* **Prompt**: Would you please copy the part of the material below that opens with the line containing "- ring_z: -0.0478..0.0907" and closes with the line containing "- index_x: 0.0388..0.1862"? Copy it exactly, and only it.

* **Provided material**:
+++

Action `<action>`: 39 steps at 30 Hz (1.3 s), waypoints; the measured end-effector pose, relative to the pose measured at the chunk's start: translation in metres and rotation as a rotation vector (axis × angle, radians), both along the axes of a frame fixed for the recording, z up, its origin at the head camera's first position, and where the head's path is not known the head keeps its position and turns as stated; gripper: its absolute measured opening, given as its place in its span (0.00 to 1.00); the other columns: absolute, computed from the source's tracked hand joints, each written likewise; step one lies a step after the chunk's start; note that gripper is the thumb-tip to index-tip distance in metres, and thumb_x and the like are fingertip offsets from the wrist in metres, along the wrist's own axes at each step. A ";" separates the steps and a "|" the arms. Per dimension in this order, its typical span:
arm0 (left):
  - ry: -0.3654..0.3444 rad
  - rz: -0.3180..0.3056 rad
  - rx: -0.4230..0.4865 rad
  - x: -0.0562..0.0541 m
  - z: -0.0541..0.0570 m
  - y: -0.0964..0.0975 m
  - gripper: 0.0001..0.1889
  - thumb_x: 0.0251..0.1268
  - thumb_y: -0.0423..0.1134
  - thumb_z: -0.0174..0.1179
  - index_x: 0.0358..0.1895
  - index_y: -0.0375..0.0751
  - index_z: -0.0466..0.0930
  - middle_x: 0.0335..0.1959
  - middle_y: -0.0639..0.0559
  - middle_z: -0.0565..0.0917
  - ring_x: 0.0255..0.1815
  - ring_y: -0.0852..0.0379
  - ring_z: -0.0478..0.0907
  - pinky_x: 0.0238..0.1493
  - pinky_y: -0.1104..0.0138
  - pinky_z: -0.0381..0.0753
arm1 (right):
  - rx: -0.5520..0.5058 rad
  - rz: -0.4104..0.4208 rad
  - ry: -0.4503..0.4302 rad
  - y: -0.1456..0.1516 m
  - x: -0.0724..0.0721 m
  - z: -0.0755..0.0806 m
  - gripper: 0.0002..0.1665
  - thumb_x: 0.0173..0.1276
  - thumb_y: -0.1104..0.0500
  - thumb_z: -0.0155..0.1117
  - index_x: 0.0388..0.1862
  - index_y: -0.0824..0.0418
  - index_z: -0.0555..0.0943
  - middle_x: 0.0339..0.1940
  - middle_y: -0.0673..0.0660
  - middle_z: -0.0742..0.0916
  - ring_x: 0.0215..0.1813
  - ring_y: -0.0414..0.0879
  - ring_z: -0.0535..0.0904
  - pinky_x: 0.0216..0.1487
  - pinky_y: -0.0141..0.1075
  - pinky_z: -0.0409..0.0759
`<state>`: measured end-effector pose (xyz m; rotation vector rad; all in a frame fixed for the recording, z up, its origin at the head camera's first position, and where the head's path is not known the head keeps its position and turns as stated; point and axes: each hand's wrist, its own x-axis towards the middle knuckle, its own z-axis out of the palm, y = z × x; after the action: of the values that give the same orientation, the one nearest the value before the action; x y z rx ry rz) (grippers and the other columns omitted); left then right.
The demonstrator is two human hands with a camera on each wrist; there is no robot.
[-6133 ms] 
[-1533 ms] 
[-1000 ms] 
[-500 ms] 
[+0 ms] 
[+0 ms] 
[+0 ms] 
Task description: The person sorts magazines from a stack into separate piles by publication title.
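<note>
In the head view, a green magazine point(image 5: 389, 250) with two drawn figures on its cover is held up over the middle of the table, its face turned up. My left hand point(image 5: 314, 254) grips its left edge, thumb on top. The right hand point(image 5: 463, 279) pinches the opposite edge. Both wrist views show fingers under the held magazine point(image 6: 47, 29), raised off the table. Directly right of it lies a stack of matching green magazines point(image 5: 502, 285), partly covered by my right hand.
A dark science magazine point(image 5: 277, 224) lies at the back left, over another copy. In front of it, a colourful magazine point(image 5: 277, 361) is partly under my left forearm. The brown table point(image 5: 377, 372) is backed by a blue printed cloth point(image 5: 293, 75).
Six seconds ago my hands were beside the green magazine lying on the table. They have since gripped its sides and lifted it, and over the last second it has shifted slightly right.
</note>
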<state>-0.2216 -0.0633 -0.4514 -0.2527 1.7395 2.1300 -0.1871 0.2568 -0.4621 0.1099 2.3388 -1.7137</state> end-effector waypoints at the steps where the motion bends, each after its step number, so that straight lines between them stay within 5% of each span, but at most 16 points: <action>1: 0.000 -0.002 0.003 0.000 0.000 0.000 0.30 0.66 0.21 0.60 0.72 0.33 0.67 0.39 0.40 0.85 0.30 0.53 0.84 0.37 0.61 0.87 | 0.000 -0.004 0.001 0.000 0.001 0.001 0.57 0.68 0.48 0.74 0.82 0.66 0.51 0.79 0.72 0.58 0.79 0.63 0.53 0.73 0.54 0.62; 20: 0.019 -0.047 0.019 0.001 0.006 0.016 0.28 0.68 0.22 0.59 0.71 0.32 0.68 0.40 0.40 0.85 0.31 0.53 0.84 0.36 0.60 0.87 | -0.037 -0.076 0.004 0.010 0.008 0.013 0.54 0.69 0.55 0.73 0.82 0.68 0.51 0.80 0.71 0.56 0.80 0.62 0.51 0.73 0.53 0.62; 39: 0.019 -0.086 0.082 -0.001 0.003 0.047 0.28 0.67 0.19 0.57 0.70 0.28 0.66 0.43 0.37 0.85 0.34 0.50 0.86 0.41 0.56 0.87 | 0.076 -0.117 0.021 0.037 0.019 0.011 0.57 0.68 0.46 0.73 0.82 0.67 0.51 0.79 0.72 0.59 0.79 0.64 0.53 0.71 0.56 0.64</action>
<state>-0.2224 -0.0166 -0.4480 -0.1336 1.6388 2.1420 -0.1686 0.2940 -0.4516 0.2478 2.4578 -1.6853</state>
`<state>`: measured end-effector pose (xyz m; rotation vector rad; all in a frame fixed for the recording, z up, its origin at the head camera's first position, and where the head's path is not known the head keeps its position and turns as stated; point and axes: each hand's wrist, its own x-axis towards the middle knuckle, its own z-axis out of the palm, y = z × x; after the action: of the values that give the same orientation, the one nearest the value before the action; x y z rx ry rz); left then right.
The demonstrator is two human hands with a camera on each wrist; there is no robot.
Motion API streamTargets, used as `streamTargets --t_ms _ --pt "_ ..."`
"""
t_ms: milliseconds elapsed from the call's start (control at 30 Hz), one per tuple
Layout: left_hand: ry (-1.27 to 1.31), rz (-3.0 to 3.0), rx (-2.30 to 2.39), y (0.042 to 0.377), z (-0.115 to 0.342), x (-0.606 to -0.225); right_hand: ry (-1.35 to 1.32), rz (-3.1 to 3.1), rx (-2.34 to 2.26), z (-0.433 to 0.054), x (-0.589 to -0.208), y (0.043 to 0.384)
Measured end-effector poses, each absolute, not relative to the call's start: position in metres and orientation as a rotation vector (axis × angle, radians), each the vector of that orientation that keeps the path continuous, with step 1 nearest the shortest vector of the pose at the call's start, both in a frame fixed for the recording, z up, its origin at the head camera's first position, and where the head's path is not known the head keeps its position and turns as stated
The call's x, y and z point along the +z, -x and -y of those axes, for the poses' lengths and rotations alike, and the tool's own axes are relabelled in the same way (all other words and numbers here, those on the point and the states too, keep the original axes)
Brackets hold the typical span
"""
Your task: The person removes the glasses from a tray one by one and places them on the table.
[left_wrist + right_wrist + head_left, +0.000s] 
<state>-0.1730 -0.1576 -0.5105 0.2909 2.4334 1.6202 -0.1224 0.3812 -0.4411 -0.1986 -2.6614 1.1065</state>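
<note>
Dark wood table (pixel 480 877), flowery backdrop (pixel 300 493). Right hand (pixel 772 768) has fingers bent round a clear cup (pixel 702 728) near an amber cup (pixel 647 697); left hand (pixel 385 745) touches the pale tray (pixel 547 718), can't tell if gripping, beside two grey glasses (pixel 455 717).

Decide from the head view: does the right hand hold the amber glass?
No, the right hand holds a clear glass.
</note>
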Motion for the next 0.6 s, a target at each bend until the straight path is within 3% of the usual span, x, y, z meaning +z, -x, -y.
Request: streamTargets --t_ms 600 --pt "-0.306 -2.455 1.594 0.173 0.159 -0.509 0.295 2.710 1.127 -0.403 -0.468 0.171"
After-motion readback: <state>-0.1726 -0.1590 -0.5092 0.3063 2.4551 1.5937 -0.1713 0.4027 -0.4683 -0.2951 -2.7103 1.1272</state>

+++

* **Result below**:
  - ring_z: -0.0478..0.0907
  - pinky_x: 0.0238..0.1493
  - pinky_y: -0.1104..0.0138
  - pinky_z: -0.0381..0.0753
arm1 (right):
  - rx: -0.5520..0.5058 rad
  - rz: -0.4104..0.4208 rad
  - ry: -0.4503..0.4302 rad
  - y: -0.1456..0.1516 m
  - x: -0.0724..0.0721 m
  - z: -0.0755..0.0806 m
  - gripper: 0.0002..0.1665
  - thumb_x: 0.0173..0.1276
  - thumb_y: -0.1104..0.0500
  - thumb_z: -0.0155..0.1117
  - index_x: 0.0388..0.1862

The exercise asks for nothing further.